In 2013, new elections were held after dissatisfaction with the budget. Netanyahu and Likud won a walking victory, but the next coalition government – despite ultra-Orthodox parties being outsourced – consisted of five parties that pulled in different directions: on the one hand, settlers and nationalists, on the other, the middle parties Yesh Atid and Hatnua, who wanted to negotiate with the Palestinians. One measure of the spirit of the times was that the national religious settler party Beit Yehudi, which wants to annex most of the West Bank, quadrupled its mandate.
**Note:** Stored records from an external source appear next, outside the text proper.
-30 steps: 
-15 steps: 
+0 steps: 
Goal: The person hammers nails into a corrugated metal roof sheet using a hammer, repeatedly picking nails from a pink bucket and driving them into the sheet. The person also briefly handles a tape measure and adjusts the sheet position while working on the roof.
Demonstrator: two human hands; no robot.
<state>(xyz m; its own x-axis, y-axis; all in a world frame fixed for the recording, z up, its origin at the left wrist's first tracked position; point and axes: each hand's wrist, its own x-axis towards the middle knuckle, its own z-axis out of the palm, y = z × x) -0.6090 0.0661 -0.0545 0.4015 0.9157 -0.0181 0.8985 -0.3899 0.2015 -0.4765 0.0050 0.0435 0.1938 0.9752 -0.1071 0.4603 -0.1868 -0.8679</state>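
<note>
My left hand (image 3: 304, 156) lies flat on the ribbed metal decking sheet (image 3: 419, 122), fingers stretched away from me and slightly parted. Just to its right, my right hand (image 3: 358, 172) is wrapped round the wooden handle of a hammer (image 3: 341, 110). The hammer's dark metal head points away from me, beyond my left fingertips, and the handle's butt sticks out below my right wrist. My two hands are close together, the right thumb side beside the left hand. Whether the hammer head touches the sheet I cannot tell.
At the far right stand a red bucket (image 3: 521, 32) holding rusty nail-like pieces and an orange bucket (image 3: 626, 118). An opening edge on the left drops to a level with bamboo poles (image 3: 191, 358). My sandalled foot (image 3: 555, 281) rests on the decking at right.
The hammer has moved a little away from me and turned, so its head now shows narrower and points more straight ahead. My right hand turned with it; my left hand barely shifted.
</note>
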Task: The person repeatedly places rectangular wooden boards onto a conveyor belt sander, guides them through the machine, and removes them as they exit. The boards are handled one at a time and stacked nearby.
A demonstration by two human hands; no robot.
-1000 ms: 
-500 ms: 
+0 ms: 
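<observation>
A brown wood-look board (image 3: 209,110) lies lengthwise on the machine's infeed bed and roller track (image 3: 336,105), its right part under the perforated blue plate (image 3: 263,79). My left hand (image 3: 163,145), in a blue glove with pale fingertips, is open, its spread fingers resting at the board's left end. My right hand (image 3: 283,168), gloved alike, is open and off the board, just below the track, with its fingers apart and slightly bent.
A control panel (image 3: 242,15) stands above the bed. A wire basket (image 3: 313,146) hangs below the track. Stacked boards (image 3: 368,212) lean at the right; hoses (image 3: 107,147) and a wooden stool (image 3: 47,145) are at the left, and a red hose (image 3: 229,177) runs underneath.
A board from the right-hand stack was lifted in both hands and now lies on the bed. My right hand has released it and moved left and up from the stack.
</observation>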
The economy remained a battlefield: Yesh Atid, formed by TV profile Yair Lapid, had campaigned on wallet issues, but as Finance Minister Lapid failed to give the Israelis better everyday economy. When Netanyahu then supported a bill that would establish the country’s exclusive Jewish character, Yesh Atid and Hatnua voted no, on the grounds that the law would discriminate against the country’s Arab minority. Netanyahu kicked both Lapid and Justice Minister Tipzi Livni, leader of Hatnua, and announced the 2015 election.

Likud lagged behind in opinion polls. Then Netanyahu attracted right-wing votes by stating that under his rule there would be no state of its own for the Palestinians – comparing to the position he adopted in 2009 when he supported a two-state solution on certain conditions. Netanyahu now claimed that land handed over to the Palestinians risked falling into the hands of radical Islamists. Netanyahu also promised to expand the settlements in Jerusalem so that it would be impossible to divide the city and make the eastern half the Palestinian capital.

Netanyahu openly expressed a view that has grown strongly in Israel: that Jews should populate the entire old British mandate Palestine – that is, the entire West Bank as well. The play gave dividends: a superior election victory for Likud. In 2015, Netanyahu formed a coalition since the national religious settler party Beit Yehudi joined. Other parties in the government were the ultra-Orthodox Shas and the United Torah Party and the middle party Kulanu. The coalition’s base in Parliament grew at that time when Yisrael Beiteinu also joined and the leader Avigdor Lieberman, himself a resident of the West Bank, was given the post of Minister of Defense. In important areas, the national religious and settler-friendly parties came to exert a strong influence.